INSTRUCTIONS FOR THE TASK: Your answer should be the lines of the material that include the word "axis".
--- START ---
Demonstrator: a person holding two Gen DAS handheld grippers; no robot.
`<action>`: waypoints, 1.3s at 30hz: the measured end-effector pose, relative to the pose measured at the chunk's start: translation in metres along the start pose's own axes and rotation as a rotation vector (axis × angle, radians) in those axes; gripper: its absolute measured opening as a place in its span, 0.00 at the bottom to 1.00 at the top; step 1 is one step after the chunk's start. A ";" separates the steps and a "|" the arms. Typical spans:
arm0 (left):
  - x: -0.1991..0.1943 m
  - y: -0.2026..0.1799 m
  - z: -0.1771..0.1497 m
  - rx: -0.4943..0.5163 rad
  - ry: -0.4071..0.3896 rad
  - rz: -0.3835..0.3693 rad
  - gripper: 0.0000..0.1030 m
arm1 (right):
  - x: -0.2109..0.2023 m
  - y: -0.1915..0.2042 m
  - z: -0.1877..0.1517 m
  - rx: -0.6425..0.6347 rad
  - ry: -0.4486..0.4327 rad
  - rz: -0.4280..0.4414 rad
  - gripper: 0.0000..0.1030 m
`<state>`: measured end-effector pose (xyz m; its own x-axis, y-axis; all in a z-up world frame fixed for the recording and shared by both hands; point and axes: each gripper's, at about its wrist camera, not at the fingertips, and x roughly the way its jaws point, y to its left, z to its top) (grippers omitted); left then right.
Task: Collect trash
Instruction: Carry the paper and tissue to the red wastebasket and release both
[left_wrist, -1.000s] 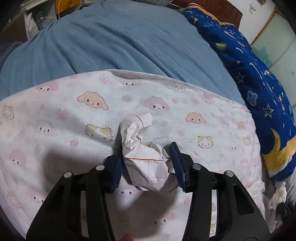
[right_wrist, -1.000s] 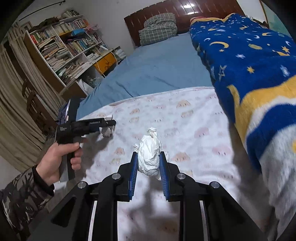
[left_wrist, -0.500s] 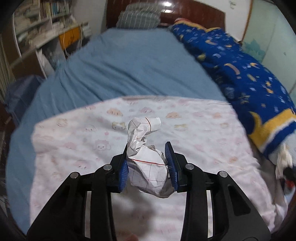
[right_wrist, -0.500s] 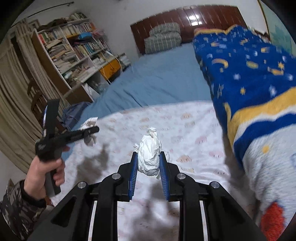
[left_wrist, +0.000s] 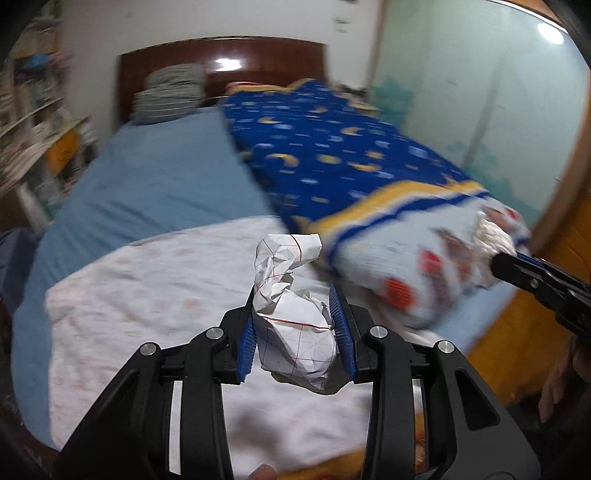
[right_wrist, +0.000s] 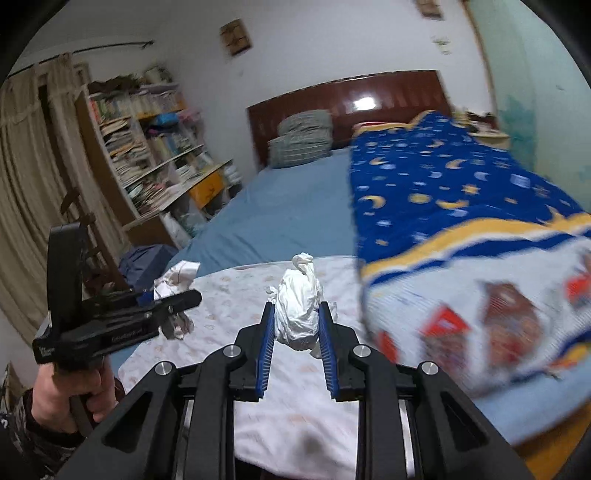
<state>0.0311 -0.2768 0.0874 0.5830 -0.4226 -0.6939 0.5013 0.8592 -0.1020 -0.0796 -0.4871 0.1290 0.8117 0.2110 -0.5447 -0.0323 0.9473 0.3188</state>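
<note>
Since a second ago both views have swung up and away from the bed (right_wrist: 280, 221): the cartoon-print sheet (left_wrist: 147, 295) that filled the left wrist view now lies low at 7 o'clock, and the headboard (right_wrist: 369, 96) and far wall have come into sight. Both wads have come up with the grippers, so pickup looks finished and what remains is probably carrying them to a bin, none of which is in view.

Counted, largest first: one bed, one star-and-moon blanket (right_wrist: 443, 177) at 2 o'clock, one cartoon-print sheet, one bookshelf (right_wrist: 147, 155) at 10 o'clock, two stacked pillows (right_wrist: 301, 138) at 12, two grippers, two pieces of trash.

The left gripper (left_wrist: 295, 332) has its jaws clamped on the crumpled grid paper (left_wrist: 291, 317), which stands above the blue pads, clear of the sheet. The right gripper (right_wrist: 297, 328) has its jaws clamped on the white tissue wad (right_wrist: 299, 306), likewise held off the bed. No other loose trash shows on the sheet.
</note>
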 end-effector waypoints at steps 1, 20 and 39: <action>-0.002 -0.017 -0.004 0.013 0.007 -0.024 0.36 | -0.017 -0.007 -0.005 0.014 -0.006 -0.015 0.23; 0.066 -0.253 -0.154 0.241 0.385 -0.297 0.36 | -0.184 -0.155 -0.225 0.382 0.165 -0.313 0.23; 0.182 -0.304 -0.324 0.422 0.816 -0.228 0.36 | -0.113 -0.228 -0.465 0.747 0.512 -0.380 0.23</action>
<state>-0.2223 -0.5211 -0.2388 -0.1052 -0.0977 -0.9896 0.8310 0.5381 -0.1415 -0.4357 -0.6152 -0.2429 0.3348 0.1702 -0.9268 0.6993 0.6144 0.3654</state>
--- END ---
TASK OUTPUT:
`<action>`: waypoints, 1.3s at 30hz: the measured end-effector pose, relative to the pose measured at the chunk's start: translation in metres along the start pose's own axes and rotation as a rotation vector (axis × angle, radians) in those axes; gripper: its absolute measured opening as a place in its span, 0.00 at the bottom to 1.00 at the top; step 1 is one step after the chunk's start. A ";" separates the steps and a "|" the arms. Typical spans:
`<state>`: measured end-effector pose (xyz m; its own x-axis, y-axis; all in a z-up world frame fixed for the recording and shared by both hands; point and axes: each gripper's, at about its wrist camera, not at the fingertips, and x roughly the way its jaws point, y to its left, z to its top) (grippers omitted); left then right.

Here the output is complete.